=== ASSIGNMENT ===
Check every line of the entries for "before", and copy the lines that hold it.

=== DATA SECTION ===
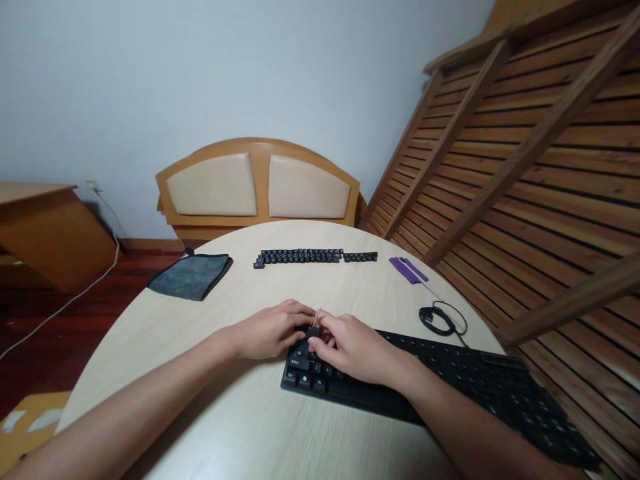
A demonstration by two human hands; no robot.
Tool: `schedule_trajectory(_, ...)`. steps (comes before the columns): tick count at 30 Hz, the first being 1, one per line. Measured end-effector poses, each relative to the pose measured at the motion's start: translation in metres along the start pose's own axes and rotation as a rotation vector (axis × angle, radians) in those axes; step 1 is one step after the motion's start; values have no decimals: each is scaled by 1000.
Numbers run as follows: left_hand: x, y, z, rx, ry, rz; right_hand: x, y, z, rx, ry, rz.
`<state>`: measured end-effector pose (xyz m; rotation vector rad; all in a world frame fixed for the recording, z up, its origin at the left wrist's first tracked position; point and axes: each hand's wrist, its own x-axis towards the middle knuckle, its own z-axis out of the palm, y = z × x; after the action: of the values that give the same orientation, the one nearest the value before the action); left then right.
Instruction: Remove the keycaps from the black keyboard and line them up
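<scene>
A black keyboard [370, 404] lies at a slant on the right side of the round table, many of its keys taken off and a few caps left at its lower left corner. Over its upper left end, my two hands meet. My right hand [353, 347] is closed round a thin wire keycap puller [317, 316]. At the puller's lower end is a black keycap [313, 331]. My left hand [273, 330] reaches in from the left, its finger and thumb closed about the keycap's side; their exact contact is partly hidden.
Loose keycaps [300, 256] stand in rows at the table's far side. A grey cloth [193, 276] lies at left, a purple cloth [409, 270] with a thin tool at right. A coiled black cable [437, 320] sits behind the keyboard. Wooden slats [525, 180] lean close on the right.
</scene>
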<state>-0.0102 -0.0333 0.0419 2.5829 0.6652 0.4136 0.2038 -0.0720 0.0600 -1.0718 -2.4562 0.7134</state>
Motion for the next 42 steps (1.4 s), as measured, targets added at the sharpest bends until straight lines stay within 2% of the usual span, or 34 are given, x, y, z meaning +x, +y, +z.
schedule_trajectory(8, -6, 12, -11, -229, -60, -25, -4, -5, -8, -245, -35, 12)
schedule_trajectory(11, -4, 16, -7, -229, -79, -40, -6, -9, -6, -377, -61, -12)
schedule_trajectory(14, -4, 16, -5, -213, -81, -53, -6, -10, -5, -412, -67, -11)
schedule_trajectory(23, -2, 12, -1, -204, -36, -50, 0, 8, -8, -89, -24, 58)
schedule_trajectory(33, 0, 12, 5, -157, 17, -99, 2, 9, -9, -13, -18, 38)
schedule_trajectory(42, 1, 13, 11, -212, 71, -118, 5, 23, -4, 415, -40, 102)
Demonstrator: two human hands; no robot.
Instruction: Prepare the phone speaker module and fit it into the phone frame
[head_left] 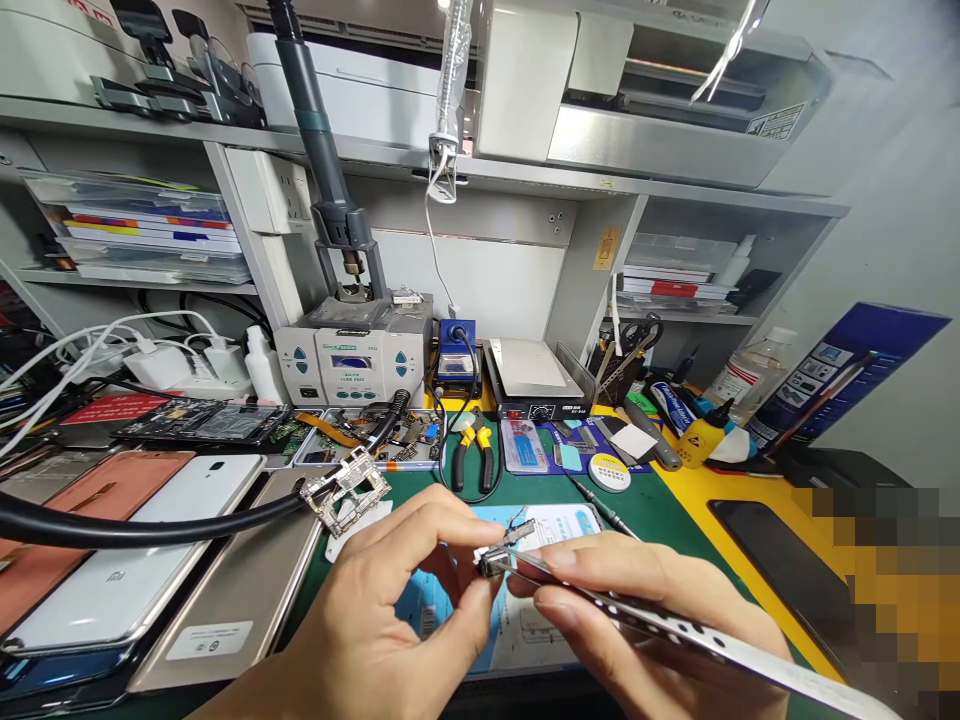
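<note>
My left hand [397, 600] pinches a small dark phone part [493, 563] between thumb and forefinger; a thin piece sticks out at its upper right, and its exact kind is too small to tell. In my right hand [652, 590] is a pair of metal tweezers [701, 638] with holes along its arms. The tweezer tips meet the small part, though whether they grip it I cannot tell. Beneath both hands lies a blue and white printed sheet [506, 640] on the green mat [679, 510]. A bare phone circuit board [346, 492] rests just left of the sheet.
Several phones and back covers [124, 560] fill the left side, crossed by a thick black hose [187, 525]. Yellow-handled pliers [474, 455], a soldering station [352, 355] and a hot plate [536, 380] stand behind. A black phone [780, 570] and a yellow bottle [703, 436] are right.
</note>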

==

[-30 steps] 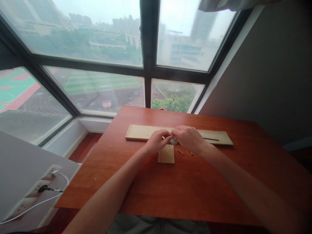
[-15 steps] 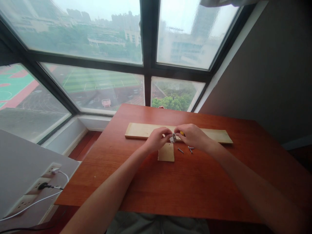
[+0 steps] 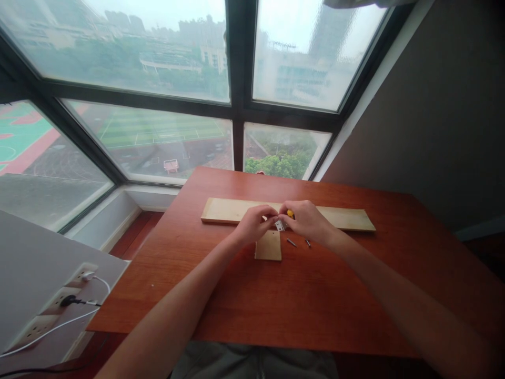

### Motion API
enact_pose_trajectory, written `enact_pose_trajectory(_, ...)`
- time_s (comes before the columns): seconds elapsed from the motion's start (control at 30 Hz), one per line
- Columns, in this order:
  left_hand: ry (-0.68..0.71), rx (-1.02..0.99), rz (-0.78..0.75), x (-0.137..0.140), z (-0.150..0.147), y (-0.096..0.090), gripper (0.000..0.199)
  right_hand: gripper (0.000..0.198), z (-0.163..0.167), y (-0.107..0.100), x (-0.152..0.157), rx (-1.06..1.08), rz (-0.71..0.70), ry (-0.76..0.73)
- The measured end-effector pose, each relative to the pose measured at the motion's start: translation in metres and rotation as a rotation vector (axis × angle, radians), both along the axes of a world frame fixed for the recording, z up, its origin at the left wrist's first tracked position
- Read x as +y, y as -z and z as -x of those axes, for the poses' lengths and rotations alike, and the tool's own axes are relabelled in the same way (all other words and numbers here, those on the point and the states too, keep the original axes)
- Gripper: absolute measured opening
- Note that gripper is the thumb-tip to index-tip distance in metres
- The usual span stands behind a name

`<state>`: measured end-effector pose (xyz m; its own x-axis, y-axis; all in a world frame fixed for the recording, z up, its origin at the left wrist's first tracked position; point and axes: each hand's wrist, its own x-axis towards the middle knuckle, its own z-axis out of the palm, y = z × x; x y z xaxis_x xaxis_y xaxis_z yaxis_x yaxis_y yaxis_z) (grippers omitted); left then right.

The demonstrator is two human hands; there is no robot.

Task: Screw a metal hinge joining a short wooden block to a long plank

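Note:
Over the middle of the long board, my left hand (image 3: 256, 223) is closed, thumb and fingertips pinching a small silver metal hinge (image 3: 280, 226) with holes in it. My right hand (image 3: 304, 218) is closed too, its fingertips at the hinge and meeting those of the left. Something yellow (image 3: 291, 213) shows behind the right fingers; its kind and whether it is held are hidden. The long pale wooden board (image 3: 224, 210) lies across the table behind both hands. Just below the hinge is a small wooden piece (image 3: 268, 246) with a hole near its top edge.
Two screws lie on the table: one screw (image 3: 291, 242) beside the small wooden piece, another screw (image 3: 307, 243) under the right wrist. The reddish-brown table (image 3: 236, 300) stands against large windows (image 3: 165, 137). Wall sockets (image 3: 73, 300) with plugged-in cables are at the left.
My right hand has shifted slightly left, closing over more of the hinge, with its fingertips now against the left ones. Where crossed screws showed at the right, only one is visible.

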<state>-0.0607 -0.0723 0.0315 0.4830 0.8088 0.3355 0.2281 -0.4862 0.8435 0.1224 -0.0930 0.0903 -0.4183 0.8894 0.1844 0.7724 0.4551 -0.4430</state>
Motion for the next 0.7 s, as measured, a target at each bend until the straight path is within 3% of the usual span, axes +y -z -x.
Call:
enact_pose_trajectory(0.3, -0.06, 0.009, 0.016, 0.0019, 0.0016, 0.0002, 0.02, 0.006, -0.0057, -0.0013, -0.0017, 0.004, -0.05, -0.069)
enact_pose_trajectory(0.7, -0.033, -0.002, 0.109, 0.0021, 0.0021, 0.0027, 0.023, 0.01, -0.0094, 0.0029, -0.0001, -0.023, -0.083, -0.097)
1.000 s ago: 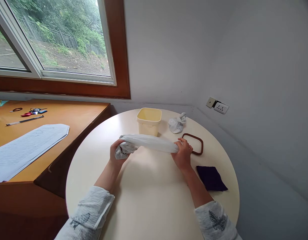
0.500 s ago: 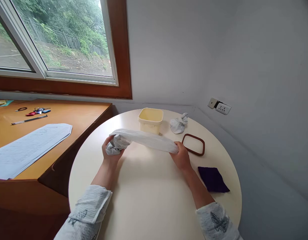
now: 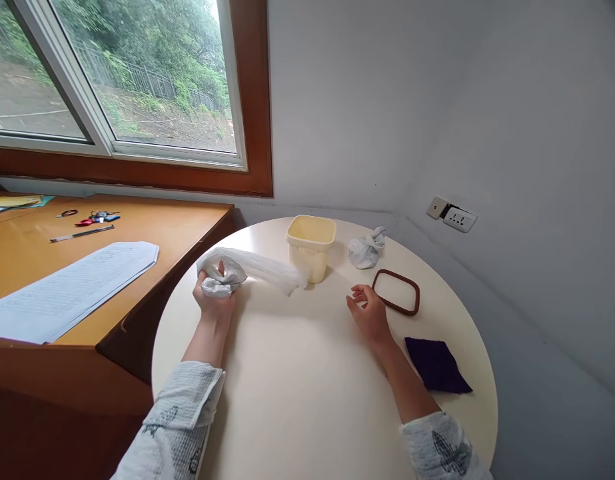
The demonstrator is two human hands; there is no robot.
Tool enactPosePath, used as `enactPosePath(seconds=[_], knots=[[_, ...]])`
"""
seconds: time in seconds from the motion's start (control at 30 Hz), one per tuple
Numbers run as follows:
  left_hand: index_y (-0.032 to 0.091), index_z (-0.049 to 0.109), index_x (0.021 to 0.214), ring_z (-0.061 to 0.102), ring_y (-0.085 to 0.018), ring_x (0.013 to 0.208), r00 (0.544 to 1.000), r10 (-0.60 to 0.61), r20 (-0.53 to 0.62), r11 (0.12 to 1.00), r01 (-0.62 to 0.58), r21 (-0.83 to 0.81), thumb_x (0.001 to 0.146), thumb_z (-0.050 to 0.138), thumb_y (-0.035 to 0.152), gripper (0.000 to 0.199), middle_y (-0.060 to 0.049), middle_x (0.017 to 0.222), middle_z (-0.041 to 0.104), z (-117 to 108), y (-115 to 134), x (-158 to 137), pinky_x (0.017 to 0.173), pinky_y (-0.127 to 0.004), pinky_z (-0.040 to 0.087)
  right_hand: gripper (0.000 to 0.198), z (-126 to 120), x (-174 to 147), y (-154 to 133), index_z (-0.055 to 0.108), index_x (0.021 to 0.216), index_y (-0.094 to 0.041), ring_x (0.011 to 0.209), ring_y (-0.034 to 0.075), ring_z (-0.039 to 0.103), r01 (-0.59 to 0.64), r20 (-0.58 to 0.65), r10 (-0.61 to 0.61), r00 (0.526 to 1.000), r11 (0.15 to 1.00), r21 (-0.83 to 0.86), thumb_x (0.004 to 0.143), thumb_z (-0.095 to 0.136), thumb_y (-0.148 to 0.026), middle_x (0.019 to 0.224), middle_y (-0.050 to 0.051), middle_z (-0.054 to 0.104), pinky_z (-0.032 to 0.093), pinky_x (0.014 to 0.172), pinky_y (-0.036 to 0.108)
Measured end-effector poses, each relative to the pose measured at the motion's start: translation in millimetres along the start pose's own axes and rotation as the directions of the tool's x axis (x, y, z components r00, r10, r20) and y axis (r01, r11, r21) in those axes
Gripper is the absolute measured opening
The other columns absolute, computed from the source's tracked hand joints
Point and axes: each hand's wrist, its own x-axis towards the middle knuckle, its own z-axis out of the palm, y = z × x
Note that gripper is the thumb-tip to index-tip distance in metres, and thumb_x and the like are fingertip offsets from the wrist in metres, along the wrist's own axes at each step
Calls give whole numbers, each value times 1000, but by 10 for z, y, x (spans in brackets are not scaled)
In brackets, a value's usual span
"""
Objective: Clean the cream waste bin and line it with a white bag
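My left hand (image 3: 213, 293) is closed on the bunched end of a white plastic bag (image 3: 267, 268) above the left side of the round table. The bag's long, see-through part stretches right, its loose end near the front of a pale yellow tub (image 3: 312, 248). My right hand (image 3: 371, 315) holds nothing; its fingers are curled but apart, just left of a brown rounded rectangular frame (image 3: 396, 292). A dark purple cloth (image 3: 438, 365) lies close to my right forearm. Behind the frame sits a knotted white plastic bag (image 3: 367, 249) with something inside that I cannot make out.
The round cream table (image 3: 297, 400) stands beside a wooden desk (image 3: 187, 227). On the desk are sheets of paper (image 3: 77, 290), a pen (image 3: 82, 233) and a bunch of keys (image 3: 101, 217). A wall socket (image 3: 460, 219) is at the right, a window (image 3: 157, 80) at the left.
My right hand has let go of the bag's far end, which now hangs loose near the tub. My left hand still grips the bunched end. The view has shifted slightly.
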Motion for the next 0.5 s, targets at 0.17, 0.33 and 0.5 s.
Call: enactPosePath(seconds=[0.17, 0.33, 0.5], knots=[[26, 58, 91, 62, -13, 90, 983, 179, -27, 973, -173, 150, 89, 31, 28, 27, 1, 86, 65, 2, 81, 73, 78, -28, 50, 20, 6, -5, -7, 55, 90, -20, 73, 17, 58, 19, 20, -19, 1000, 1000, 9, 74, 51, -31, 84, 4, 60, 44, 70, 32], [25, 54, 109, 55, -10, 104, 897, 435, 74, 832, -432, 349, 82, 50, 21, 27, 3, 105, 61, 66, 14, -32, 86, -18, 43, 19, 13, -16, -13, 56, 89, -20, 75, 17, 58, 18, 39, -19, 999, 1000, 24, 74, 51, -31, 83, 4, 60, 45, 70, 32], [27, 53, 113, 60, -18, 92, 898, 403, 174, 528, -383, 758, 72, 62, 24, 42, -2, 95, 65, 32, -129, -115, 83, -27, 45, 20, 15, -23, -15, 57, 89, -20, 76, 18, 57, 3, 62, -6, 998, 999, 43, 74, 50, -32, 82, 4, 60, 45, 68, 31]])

=== COMPLETED TASK ===
Tool: `schedule_trajectory(_, ...)`. steps (comes before the columns): tick count at 30 Hz, the first being 1, one per line. Measured end-effector poses, each relative to the pose measured at the motion's start: translation in metres along the start pose's own axes and rotation as a rotation vector (axis × angle, radians) in those axes; step 1 is one step after the motion's start; values have no decimals: each is scaled by 1000.
`<state>`: measured end-effector pose (xyz m; rotation vector rad; all in a world frame fixed for the recording, z up, its origin at the left wrist's first tracked position; point and axes: each hand's wrist, its own x-axis towards the middle knuckle, its own z-axis out of the palm, y = z × x; after the action: of the values that give the same orientation, the one nearest the value before the action); left then right.
- time_s (comes before the columns): seconds elapsed from the motion's start (control at 30 Hz), one per line

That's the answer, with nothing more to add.